What to work on
List each line of the data that holds the string "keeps", please.

Source data
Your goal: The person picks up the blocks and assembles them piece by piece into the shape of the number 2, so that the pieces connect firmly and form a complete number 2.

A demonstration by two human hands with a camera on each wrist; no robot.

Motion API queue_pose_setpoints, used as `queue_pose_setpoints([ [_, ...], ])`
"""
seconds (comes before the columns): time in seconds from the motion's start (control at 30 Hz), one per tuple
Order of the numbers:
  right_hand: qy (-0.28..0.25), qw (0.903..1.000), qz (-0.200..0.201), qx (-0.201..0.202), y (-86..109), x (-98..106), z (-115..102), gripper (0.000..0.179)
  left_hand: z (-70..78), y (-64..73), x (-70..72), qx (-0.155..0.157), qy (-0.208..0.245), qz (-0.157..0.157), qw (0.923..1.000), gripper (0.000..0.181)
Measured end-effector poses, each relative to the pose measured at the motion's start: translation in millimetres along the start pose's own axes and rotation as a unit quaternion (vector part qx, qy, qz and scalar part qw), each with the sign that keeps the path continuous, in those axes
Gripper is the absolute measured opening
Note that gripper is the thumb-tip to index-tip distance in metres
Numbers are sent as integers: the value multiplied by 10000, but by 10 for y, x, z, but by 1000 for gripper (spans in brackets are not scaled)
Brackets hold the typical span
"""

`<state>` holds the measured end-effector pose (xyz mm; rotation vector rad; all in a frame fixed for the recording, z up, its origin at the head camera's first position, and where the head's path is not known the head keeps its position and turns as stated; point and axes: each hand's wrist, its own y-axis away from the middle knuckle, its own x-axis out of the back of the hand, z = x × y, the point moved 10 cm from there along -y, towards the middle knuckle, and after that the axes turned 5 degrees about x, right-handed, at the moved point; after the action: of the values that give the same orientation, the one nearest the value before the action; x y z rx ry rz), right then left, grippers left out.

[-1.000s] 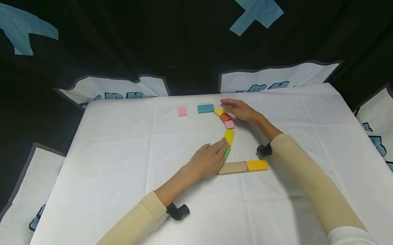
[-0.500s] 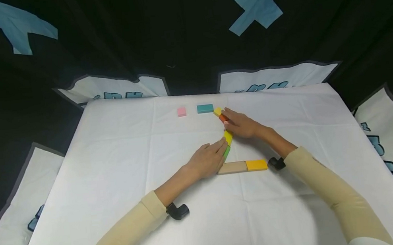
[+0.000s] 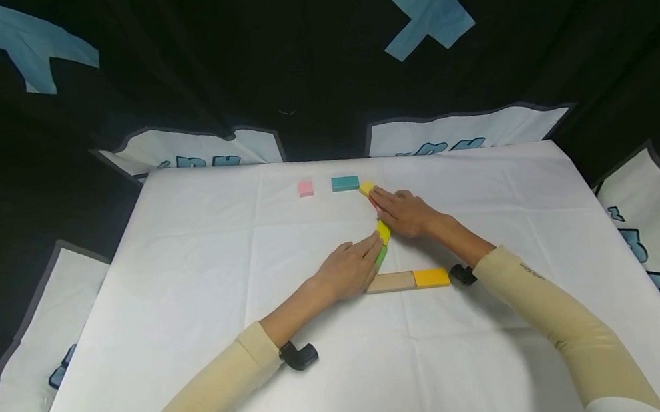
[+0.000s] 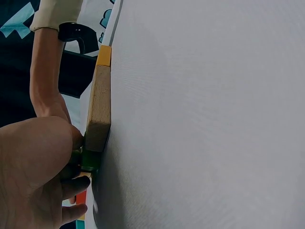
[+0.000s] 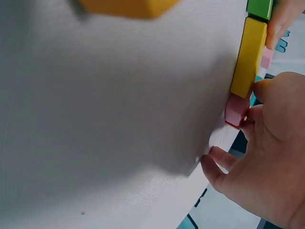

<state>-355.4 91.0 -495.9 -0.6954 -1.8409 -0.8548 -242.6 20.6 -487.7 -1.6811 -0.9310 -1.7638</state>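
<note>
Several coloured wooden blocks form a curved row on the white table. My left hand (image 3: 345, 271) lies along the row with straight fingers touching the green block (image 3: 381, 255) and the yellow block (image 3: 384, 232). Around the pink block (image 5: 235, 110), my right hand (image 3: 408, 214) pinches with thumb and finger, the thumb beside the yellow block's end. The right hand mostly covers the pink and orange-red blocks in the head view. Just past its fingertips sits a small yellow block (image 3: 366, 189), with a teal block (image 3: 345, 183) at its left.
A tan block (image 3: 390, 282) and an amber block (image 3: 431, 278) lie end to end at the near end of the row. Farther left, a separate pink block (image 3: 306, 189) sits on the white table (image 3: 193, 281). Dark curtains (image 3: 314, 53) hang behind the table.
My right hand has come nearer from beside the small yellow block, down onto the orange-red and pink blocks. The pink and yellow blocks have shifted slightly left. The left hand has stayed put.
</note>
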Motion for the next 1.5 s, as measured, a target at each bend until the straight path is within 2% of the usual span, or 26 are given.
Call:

The completed task
Measured end-effector poses, each relative to the pose measured at the motion's start: translation in millimetres along the start pose's own axes and rotation as a unit quaternion (vector part qx, qy, qz and scalar part qw), each with the sign that keeps the path continuous, in those axes
`<state>` holds the measured end-effector pose (xyz mm; rotation vector rad; all in a frame fixed for the recording, z up, its origin at the head camera's first position, and where the head's path is not known the head keeps its position and turns as stated; point and axes: each hand's wrist, its own y-axis away from the middle knuckle, its own x-axis out of the back of the hand, z = x × y, the point moved 10 cm from there along -y, towards the middle knuckle, and after that the axes turned 5 degrees about x, right-handed, at the moved point; after the action: of the values that give the same orientation, the one nearest the value before the action; x y z rx ry rz), right then left, grippers left out.

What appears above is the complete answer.